There are very few things that could happen in my life which would be worse than having my personal email accounts compromised. Not only is it a significant invasion of privacy, but it’s also just the start to what could lead to a complete privacy meltdown of my life. I say this because once someone gains access to an email account, the attacker could use it to unlock other accounts using the “I forgot my password” feature common on most sites including my personal blogs, Paypal accounts, online banking, Dropbox and of course all of the data sitting in my Google Apps accounts (Inbox, Calendar, Contacts etc…).
The team over at Google showed they understand this problem and implemented a groovy security feature to help protect against it called 2 Step Verification (also known as two factor authentication). We did a full write-up of the security feature over a year ago however in-light of all the security events on the net recently — I think it’s time we revisit Google’s 2 Step Verification in an attempt to remind everyone to get it enabled ASAP.
Before Enabling Google 2-Step Verification
A few things to note before we enable Google’s 2-step verification on your account.
- Enabling 2-step verification will break email being delivered to your mobile device or Email Client via iMap or any other application like answers.groovypost.comwhich uses Google to authenticate you. Google allows you to create a one-off or application specific password for these apps / services. Only takes a few seconds to do but FYI.
- It’s important to setup a backup phone/device after enabling 2-step verification to prevent locking yourself out of your account. A backup phone can be setup to send TXT message codes or codes via a voice phone call. The process is simple but very important. Don’t skip this step.
- After 2-Step Verification has been enabled on your account, download and install the Google Authenticator App for your mobile. This will save you cash since you won’t need Google to send you txt messages any longer.
- That’s it. Continue forward and enable some delicious, groovy, Google security goodness right now.
How To Enable Google 2-Step Verification
Login into your GMail account and click your username at the top. This will open a context menu. Click Account under your name.
Note – If you’re a Google Apps user, your System Administrator will need to enable 2-Step Authorization in the Admin console before the feature will be available for your account.
Under 2-step verification, Click Edit.
Sign in again when prompted (they make you login again for security reasons).
Get out your Mobile Phone and Click Start setup >>.
Enter your Phone number and Click Send Code (note – do not use your Google Voice number. You need a mobile phone).
Google will send you a 6 digit TXT message to your phone. Enter it and click Verify.

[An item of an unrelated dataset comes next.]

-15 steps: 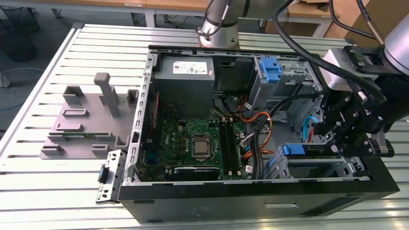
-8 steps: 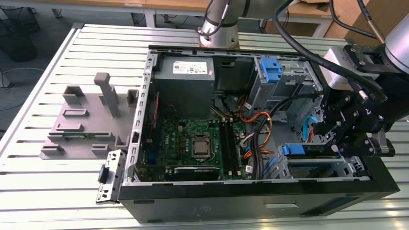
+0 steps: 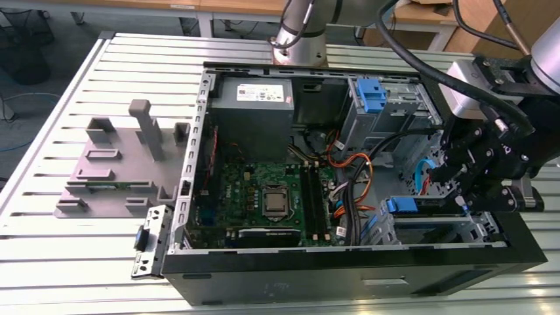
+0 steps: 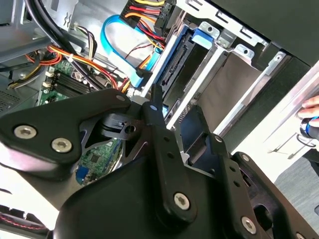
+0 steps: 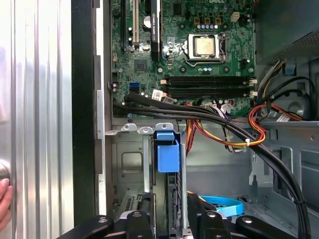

By default, Google will trust the computer you’re currently using and not require the use of the 2-step verification from it for 30 days. I’m actually OK with this since my laptop never leaves me at anytime and I have a solid AV solution installed so I’m 99% confident I don’t have any malware installed.
For maximum security however, feel free to uncheck it however getting started I recommend just keeping with the default.
Many applications on the net use your Google account to login however they don’t have an interface to ask for the 2-step verification code. The same goes for Mobile devices like my iPhone since email is delivered real-time. In these cases, Google allows you to create passwords for these devices. I’ll cover this in more detail later so forge ahead by clicking Create passwords or click Do this later to set them up later.
All done. 2-step verification for your Google Account is now enabled.
Note: Before you continue and test things out, I HIGHLY recommend you setup a backup phone just in case you lose your phone and need to login to your account. Just click the Add a phone number link as shown above and it will walk you through the simple process.
To test thing out, logout of your Google account by clicking your username and Sign out.
When logging in, you will notice that after entering your Google username and password, Google will send your mobile phone a TXT message with a new six digit code and prompt you to enter it. Note, if you prefer to not have Google send you txt messages, download and install the Google Authenticator app for your Android or iPhone Mobile. It’s free and simple to use.
Enter the code and click Verify
In this day and age of Malware bots and 0 day exploits, adding two factor authentication to your email accounts is no longer optional in my opinion. Although a bit inconvenient, it’s definitely better to spend a few minutes a day to keep your account and digital life secure than working weeks or even years cleaning up from an account compromise.